Task objective
Could you transcribe exactly the lines below, from the line with "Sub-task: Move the" through the line with "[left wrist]", and nothing else, leaving out the pictures?

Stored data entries

☆ ☆ ☆ ☆ ☆ ☆ ☆

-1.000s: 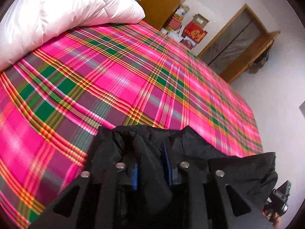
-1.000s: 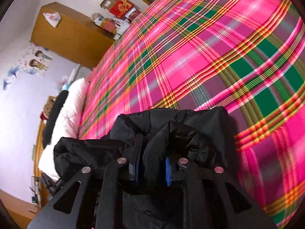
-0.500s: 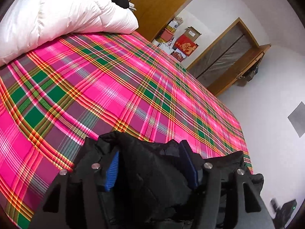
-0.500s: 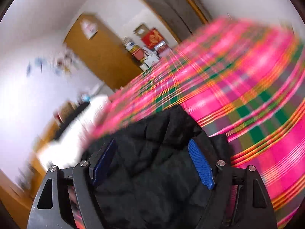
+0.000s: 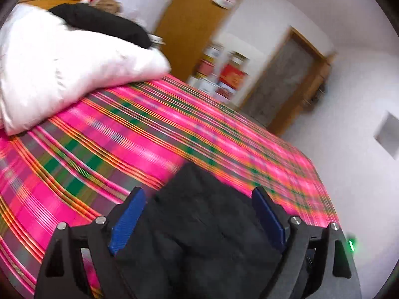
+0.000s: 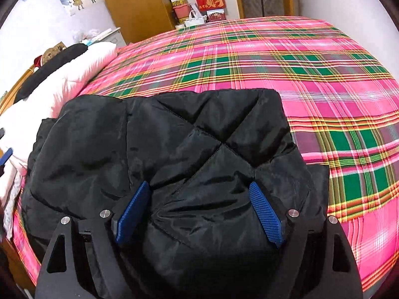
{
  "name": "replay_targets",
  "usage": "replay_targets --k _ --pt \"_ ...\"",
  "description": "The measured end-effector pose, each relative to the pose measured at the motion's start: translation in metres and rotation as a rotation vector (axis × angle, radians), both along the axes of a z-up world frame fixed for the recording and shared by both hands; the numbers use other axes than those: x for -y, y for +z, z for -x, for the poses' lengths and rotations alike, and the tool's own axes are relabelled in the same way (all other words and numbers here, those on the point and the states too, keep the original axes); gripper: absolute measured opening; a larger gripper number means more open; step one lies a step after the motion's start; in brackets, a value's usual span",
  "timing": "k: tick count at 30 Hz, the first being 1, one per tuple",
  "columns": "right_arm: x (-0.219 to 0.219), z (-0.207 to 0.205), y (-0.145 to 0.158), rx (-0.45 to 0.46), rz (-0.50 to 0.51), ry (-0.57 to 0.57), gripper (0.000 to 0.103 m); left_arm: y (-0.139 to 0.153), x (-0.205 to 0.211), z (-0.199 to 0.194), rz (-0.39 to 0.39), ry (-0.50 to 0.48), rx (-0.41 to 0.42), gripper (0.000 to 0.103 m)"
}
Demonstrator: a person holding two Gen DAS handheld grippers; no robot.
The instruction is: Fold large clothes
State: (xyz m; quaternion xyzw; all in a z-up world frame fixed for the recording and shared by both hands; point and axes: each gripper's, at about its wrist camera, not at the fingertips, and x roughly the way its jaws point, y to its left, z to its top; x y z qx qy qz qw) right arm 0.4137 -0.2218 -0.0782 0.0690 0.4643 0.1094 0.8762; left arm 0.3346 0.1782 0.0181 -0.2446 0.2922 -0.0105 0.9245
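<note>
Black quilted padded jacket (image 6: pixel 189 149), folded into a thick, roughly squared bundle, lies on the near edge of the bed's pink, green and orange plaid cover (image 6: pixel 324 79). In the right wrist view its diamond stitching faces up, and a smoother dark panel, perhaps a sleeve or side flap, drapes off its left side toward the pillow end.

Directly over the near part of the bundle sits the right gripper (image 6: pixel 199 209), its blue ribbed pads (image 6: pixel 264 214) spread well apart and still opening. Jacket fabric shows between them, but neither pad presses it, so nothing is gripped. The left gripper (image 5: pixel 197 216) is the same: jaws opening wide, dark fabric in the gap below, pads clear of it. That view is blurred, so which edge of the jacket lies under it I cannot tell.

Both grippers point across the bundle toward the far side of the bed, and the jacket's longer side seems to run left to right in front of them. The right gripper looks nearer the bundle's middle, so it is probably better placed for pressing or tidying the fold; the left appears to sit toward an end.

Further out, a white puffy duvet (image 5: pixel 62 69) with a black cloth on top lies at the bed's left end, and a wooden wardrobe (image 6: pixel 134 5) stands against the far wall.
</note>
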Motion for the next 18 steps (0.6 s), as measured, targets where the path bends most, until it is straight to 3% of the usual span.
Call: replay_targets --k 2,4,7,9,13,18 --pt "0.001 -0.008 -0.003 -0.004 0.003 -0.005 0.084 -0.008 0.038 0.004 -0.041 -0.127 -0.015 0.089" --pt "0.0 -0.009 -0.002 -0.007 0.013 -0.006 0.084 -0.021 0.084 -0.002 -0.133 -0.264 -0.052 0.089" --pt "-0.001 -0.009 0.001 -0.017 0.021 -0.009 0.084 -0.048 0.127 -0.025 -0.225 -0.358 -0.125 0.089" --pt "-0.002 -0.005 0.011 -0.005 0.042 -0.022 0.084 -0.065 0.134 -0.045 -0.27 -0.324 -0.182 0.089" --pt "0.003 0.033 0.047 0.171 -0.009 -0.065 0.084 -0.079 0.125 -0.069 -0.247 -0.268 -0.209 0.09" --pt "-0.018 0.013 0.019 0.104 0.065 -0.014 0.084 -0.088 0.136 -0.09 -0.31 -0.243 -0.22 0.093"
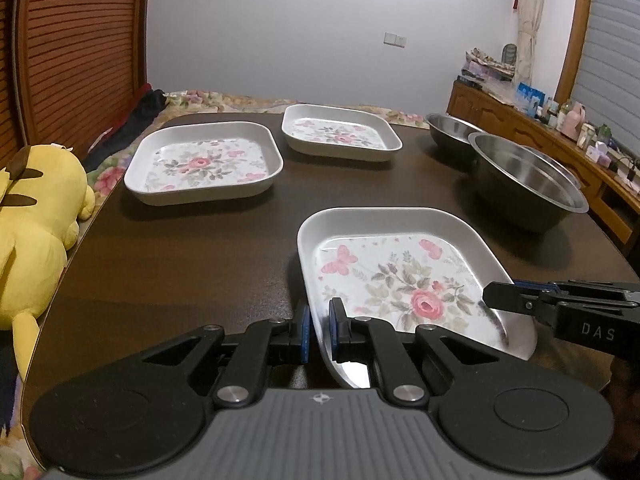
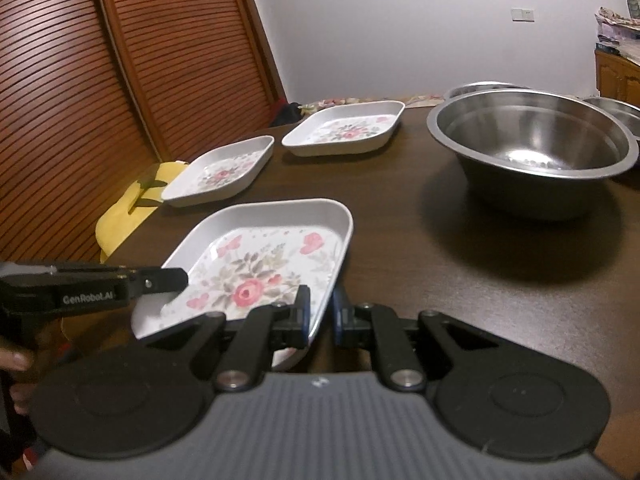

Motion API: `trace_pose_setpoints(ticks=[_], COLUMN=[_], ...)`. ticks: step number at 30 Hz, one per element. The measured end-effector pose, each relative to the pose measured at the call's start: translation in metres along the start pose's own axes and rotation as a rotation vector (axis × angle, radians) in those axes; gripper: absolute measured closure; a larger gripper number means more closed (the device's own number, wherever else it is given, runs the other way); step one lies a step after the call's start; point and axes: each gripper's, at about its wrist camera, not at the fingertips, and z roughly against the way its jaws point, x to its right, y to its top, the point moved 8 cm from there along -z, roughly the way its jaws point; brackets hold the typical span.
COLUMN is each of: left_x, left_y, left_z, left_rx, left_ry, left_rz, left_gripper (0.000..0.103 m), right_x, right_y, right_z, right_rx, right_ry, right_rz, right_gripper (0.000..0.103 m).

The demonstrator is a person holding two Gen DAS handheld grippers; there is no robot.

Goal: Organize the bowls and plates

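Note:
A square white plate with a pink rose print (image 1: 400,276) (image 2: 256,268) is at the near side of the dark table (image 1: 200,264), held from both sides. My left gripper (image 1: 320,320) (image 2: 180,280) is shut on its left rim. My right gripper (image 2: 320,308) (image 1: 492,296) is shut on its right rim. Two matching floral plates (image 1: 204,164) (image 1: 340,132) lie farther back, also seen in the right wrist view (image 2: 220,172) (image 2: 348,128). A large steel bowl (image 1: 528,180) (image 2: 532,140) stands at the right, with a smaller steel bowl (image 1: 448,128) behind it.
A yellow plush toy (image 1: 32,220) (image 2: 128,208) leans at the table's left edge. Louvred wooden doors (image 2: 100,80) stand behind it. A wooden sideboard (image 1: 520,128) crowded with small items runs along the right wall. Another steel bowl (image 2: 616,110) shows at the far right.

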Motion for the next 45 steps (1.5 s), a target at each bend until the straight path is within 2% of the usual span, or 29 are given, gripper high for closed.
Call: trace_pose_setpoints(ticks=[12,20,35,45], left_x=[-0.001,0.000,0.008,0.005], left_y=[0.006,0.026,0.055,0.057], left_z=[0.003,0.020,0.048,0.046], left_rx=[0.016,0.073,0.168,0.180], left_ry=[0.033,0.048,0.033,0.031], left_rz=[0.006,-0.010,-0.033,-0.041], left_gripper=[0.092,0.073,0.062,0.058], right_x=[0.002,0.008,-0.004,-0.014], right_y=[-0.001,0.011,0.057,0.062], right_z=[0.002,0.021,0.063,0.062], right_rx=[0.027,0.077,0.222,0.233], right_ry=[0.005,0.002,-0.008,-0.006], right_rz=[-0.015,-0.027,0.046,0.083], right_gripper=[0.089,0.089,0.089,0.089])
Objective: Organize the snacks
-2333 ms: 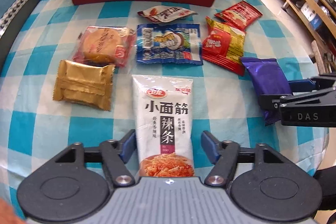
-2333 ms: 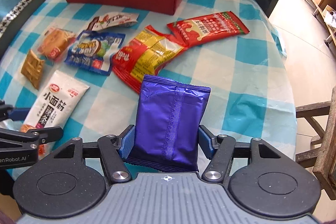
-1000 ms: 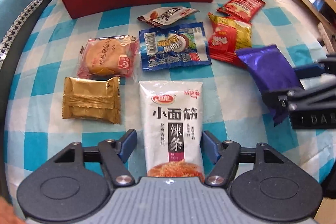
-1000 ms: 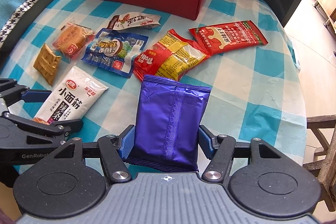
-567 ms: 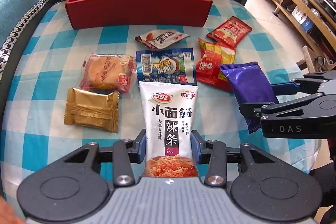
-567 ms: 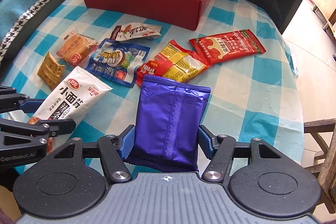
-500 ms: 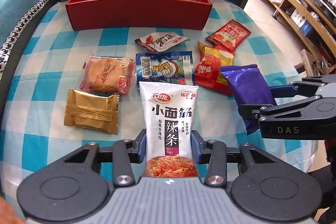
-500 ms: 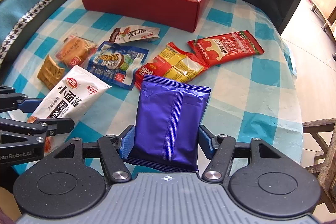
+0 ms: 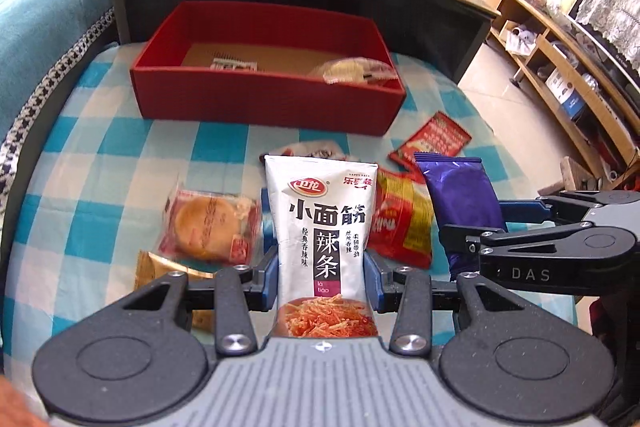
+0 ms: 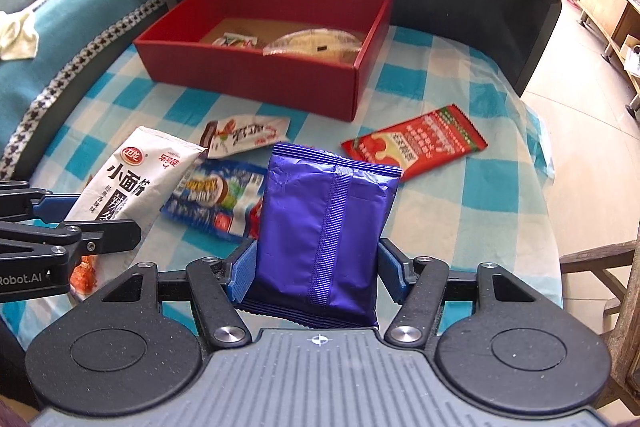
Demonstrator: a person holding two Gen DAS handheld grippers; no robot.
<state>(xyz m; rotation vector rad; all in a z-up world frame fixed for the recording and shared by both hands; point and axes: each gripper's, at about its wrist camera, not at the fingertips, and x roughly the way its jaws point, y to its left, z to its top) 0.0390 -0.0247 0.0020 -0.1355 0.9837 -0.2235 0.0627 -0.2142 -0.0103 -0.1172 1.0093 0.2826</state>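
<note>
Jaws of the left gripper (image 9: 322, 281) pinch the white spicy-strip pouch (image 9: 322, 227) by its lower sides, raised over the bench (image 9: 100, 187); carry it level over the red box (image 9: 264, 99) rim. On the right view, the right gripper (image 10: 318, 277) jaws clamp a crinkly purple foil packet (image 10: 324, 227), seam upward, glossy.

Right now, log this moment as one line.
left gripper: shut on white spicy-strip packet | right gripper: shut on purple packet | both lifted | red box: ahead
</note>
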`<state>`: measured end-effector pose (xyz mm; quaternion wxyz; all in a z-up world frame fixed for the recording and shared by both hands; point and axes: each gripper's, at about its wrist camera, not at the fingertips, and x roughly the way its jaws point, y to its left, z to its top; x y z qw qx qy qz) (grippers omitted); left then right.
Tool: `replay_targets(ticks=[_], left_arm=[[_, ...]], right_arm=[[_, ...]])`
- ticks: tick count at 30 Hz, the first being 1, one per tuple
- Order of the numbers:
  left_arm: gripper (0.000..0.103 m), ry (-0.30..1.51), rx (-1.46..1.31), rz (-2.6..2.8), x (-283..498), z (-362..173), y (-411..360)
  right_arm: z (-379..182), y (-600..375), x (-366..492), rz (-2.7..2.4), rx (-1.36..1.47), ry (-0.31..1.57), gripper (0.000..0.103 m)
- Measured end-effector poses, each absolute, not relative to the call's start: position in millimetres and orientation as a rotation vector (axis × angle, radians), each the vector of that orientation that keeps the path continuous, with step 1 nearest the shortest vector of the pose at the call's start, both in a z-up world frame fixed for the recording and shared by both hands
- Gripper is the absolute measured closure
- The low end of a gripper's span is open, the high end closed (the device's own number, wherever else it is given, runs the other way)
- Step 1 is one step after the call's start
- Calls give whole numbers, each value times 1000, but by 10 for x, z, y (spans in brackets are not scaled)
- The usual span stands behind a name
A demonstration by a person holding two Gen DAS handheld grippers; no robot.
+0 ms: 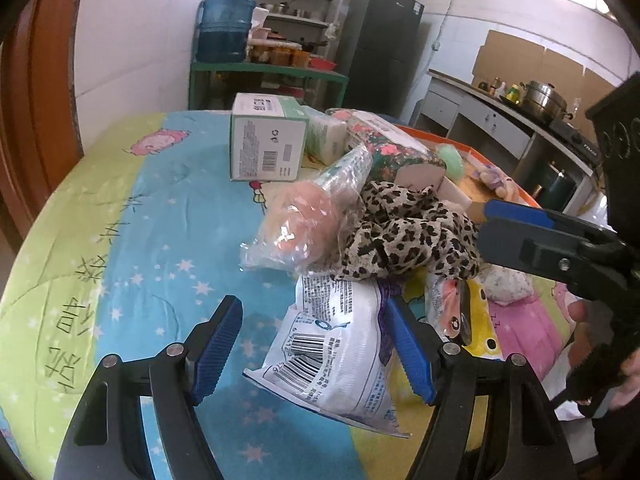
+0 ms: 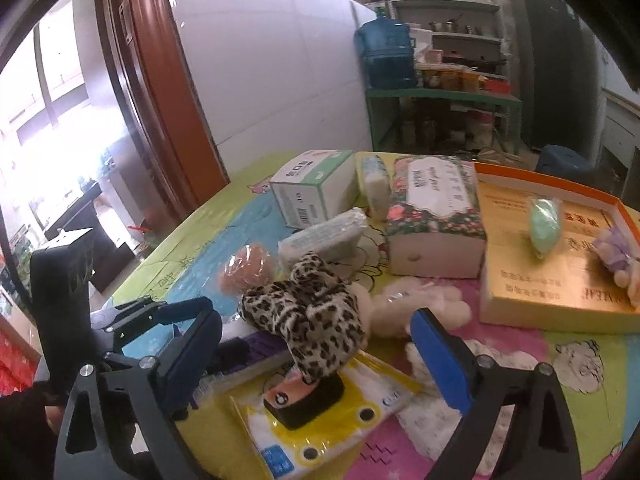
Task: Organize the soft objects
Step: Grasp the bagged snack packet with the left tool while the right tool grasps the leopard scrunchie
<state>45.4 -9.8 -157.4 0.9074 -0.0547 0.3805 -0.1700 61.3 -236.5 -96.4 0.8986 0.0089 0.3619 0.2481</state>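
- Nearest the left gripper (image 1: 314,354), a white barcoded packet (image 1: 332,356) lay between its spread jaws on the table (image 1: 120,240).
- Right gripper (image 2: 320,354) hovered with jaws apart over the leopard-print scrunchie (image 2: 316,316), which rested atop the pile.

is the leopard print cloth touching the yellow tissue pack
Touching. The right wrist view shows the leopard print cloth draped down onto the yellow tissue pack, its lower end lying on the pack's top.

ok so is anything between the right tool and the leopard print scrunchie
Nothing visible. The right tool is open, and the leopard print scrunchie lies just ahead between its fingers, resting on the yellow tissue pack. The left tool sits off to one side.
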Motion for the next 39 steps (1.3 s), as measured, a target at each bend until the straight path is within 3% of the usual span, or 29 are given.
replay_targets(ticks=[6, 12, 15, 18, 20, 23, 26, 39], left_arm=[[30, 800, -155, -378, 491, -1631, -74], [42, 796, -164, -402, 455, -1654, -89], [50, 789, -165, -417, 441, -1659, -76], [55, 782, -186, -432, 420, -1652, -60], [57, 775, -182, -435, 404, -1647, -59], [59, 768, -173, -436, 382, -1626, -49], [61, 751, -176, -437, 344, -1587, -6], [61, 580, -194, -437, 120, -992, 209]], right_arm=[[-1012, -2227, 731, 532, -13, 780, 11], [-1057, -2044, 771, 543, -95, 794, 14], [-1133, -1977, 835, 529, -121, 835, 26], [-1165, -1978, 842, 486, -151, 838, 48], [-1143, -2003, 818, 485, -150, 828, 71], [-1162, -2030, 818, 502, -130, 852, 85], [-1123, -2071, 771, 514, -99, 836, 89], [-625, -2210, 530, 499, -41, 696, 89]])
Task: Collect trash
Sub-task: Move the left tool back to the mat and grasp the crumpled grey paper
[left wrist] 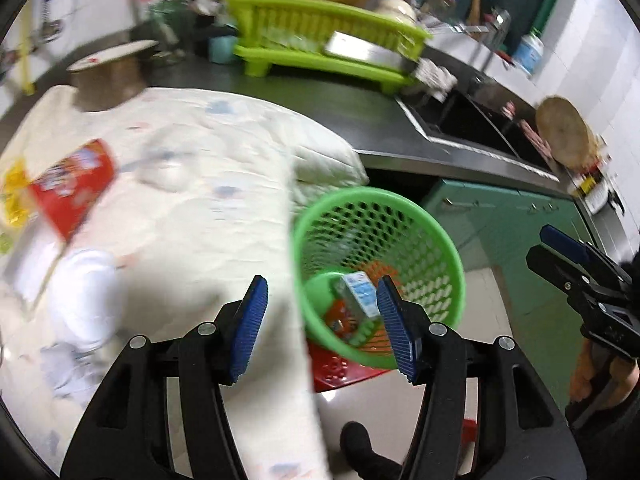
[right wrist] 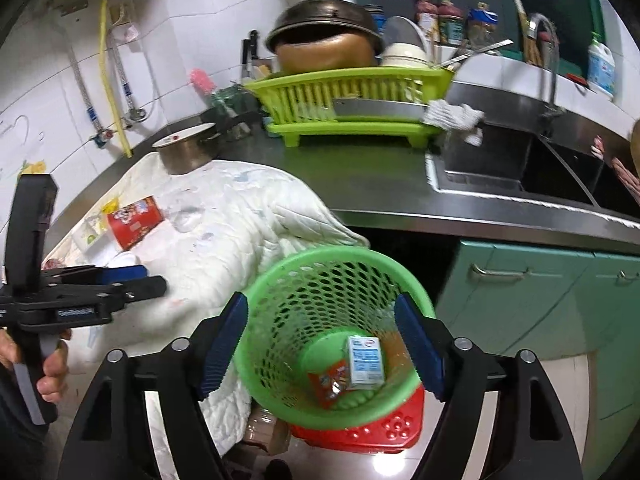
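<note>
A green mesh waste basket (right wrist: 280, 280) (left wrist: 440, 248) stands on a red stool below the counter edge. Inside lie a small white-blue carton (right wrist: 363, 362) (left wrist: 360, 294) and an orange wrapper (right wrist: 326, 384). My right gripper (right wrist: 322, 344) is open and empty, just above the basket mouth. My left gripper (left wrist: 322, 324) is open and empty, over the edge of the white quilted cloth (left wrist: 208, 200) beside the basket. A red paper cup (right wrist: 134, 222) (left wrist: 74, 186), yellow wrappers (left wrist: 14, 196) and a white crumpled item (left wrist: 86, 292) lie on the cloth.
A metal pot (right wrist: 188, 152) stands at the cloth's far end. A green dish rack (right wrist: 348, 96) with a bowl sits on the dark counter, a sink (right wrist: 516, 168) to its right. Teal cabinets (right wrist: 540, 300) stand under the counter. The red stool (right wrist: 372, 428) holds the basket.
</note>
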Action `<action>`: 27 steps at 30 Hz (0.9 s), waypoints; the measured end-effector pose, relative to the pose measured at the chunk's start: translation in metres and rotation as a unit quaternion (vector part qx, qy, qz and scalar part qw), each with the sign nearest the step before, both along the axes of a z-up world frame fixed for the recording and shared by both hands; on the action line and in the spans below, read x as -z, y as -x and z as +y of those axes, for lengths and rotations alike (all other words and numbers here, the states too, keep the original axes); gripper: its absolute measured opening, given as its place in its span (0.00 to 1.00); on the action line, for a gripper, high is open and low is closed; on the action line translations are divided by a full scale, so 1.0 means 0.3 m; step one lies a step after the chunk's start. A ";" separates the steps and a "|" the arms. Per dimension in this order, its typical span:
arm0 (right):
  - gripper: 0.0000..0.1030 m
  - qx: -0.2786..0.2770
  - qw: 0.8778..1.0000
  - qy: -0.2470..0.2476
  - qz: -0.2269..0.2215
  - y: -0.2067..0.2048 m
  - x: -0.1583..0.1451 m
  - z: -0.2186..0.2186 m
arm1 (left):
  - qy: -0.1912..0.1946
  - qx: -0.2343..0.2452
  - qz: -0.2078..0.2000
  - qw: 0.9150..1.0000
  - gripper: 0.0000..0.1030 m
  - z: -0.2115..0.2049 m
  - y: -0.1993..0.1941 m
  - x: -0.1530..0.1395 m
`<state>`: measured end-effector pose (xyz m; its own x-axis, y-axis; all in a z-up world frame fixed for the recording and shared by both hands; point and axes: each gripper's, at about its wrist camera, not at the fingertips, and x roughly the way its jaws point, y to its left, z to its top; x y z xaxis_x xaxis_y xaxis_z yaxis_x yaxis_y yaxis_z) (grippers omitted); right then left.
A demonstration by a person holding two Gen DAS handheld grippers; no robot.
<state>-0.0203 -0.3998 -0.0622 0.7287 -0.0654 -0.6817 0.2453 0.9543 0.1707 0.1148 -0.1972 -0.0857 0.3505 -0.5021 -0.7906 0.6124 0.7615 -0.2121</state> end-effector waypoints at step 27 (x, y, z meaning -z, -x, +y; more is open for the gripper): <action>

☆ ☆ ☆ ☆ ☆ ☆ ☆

Expected answer
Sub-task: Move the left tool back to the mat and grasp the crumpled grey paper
[left wrist] 

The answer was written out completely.